# 5 wire, 3 pole, 40-50 amp ?



## SteveB (Feb 17, 2011)

Anybody ever seen a plug/connector set in this rating ?. 40-50 amp, 3 pole, 5 wire, 120/208v, locking maybe ?.

I need to either downsize the fuse panel to 30 amp, so as to use an L21-30 connector, or find this beast.

Application is a dimmer PD (distributed dimming), with a demand load of potentially 25 amps per phase. I spec'd it as a 40 amp service but can lower that to 30 if needed. Or spec. it as Cam-Lok, but that's a pain as I then need to deal with tails into a small-ish service,, etc...

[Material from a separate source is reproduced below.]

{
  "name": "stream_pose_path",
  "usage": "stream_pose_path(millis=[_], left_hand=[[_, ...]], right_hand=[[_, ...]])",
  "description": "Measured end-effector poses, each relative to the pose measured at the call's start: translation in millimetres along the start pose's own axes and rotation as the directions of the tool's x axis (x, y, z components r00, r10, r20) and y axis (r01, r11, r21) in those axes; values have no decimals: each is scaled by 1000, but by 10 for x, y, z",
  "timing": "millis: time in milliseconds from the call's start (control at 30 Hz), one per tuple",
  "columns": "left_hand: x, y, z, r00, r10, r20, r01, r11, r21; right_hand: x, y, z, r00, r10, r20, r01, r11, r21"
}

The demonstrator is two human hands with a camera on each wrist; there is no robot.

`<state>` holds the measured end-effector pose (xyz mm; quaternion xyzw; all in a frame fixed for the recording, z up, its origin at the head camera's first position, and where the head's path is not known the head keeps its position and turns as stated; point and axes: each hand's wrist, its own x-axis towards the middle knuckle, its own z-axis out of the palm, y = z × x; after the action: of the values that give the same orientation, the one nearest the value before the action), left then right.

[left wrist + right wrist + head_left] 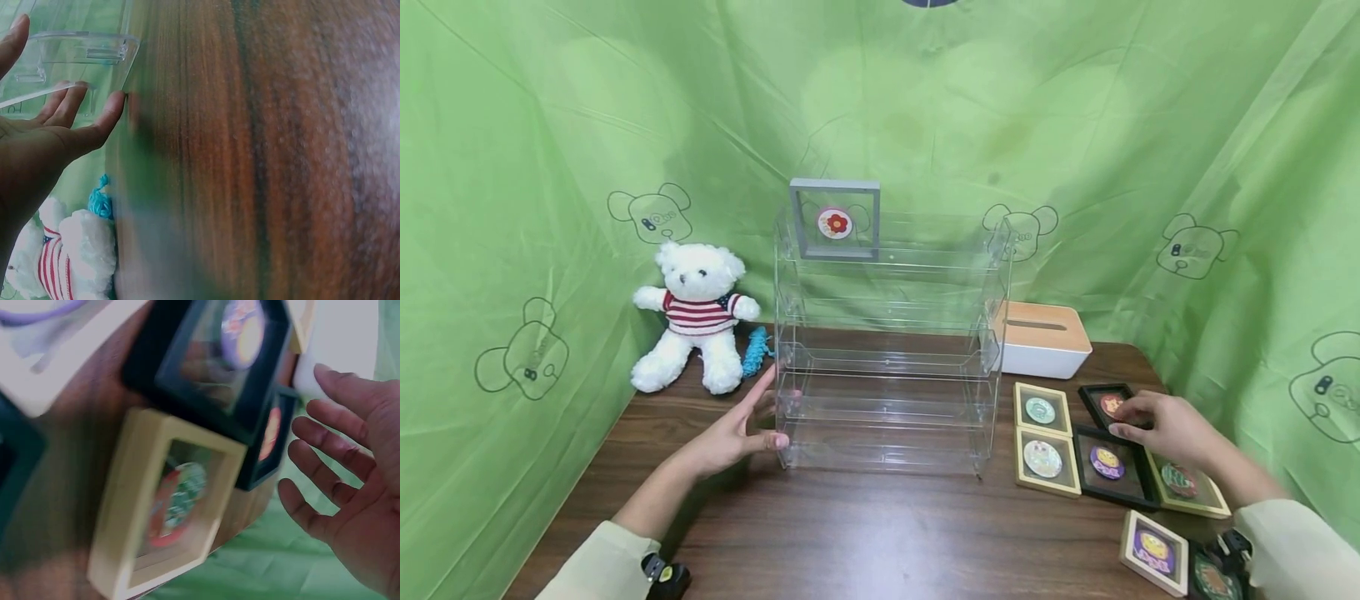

Any help appreciated. I may call Union Connector on Friday, see if they know of anything


----------



## coldnorth57 (Feb 17, 2011)

check this out
HUBBELL HBL532P6W AC Plug IEC60309 532P6W IEC 309 Pin & Sleeve - Our Item #: 5526, Category: AC Plugs : StayOnline.com


----------



## SteveB (Feb 17, 2011)

Pretty good, but only 32 amps. If I'm downsizing, I might as well use a standard 30 amp, L21-30, which is 5 wire as well as cheaper.

Thanks though


----------



## Traitor800 (Feb 17, 2011)

The above poster is on the right track. We use the 60 amp hubbell pin and sleeve on all our distros when we need something bigger than the L21-30 but don't want to run cams. Great connectors, they lock, the female panel mount has a cover and when mated the the connection is IP-67 rated. Which is helpful when the show involves 8000 gallons of water.


----------



## Footer (Feb 17, 2011)

I can't find anything that fits those specs at 40 amps. Might be best to just have a panel put in dropping it down to 30 and go industry standard on it. Most small disconnects I work with, usually put in for automation, are dropped down to 30 just for this reason, though they use a L15-30 because you don't need the neutral in automation land.


----------



## SteveB (Feb 17, 2011)

YES !.

I believe that's it. It's all about WHAT you type into Google. In this case "60 amp hubbell pin and sleeve", and a bit of closer examination of the Hubbell page yielded the following:

HBL560PS1W HBL560CS1W

As 4 pole, 5 wire devices. I had seen this prior but was looking at the image, which appears to be a 4 wire, instead or reading the device spec.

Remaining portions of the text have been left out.